## DIRECTIONS FOR THIS TASK
Retype the records below exactly as they appear.

- - -

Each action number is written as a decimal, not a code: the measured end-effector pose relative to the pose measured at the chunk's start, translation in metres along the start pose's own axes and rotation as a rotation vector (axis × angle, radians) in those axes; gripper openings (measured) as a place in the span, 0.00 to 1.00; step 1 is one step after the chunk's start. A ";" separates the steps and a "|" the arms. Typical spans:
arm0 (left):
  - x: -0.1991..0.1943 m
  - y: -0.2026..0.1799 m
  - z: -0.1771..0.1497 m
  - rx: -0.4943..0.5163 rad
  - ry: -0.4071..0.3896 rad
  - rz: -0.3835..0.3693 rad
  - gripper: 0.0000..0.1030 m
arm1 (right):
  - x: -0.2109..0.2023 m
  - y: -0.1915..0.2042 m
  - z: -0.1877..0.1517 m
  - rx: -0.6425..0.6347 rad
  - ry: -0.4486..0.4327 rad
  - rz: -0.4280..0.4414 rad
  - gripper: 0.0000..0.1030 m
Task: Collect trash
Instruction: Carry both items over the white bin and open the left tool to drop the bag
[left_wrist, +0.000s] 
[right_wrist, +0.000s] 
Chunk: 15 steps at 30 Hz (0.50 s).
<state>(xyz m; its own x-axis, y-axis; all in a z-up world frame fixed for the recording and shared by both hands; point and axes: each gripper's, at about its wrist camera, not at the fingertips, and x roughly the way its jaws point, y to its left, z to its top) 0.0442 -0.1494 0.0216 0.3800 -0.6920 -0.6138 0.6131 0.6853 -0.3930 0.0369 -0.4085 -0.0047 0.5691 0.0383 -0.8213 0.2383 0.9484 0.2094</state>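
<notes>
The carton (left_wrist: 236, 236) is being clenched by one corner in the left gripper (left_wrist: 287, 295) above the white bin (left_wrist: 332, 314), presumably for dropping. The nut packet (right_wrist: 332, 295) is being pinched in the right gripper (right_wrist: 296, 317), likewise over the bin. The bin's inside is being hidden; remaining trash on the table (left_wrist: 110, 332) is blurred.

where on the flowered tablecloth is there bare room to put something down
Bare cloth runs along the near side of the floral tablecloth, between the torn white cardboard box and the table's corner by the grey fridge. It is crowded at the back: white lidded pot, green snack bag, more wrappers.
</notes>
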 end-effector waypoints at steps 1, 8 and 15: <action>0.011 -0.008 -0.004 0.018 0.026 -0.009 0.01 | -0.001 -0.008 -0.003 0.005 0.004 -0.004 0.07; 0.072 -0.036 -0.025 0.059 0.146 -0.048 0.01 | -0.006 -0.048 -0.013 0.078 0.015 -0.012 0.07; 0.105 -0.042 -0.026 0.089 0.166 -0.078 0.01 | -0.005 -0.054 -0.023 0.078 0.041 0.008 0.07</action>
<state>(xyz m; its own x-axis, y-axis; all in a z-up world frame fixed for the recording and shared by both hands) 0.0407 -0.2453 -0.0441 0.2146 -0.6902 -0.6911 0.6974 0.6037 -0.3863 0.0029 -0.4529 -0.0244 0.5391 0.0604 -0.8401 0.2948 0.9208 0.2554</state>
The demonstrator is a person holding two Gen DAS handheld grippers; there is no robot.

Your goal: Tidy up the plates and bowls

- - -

## RESPONSE TO THIS EXERCISE
Each action number is written as a decimal, not a code: the measured end-effector pose relative to the pose measured at the chunk's start, translation in metres along the start pose's own axes and rotation as a rotation vector (axis × angle, radians) in those axes; gripper openings (measured) as a place in the span, 0.00 to 1.00; step 1 is one step after the chunk's start. A ";" separates the steps and a "|" the arms. Typical spans:
arm0 (left):
  - x: -0.1991..0.1943 m
  - y: -0.2026..0.1799 m
  - z: -0.1771..0.1497 m
  - rx: -0.4943..0.5163 rad
  - ry: -0.4071..0.3896 rad
  - rz: -0.3835..0.3693 rad
  - gripper: 0.0000..0.1030 m
arm1 (right):
  - x: -0.2109..0.2023 m
  - y: -0.1915..0.2042 m
  - z: -0.1877..0.1517 m
  - rx: -0.6425..0.6347 rad
  - ry: -0.4486..0.4327 rad
  - rz: -0.4280..0.4414 rad
  - gripper: 0.0000..0.1030 m
Task: Collect trash
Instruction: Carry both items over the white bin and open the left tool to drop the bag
[left_wrist, +0.000s] 
[right_wrist, +0.000s] 
Chunk: 15 steps at 30 Hz (0.50 s).
<state>(xyz m; its own x-axis, y-axis; all in a z-up world frame fixed for the recording and shared by both hands; point and axes: each gripper's, at about its wrist camera, not at the fingertips, and x roughly the way its jaws point, y to its left, z to its top) 0.0442 -0.1494 0.0216 0.3800 -0.6920 -0.6138 0.6131 0.6853 -0.3930 0.0369 -0.4085 -0.0047 0.5691 0.0383 -0.8213 0.2383 0.9484 0.2094</state>
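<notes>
The carton (left_wrist: 236, 236) is being clenched by one corner in the left gripper (left_wrist: 287, 295) above the white bin (left_wrist: 332, 314), presumably for dropping. The nut packet (right_wrist: 332, 295) is being pinched in the right gripper (right_wrist: 296, 317), likewise over the bin. The bin's inside is being hidden; remaining trash on the table (left_wrist: 110, 332) is blurred.

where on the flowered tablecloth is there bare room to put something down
Bare cloth runs along the near side of the floral tablecloth, between the torn white cardboard box and the table's corner by the grey fridge. It is crowded at the back: white lidded pot, green snack bag, more wrappers.
</notes>
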 end-effector waypoints at steps 1, 8 and 15: <action>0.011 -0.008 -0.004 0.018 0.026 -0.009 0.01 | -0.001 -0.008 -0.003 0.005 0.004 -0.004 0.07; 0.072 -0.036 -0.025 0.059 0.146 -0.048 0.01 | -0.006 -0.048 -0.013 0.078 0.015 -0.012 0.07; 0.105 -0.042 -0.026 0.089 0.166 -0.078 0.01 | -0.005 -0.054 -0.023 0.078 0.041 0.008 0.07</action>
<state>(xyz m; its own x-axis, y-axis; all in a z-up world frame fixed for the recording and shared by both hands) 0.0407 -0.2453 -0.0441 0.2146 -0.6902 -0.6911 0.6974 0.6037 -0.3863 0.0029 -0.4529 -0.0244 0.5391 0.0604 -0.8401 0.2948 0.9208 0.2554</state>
The demonstrator is a person holding two Gen DAS handheld grippers; there is no robot.

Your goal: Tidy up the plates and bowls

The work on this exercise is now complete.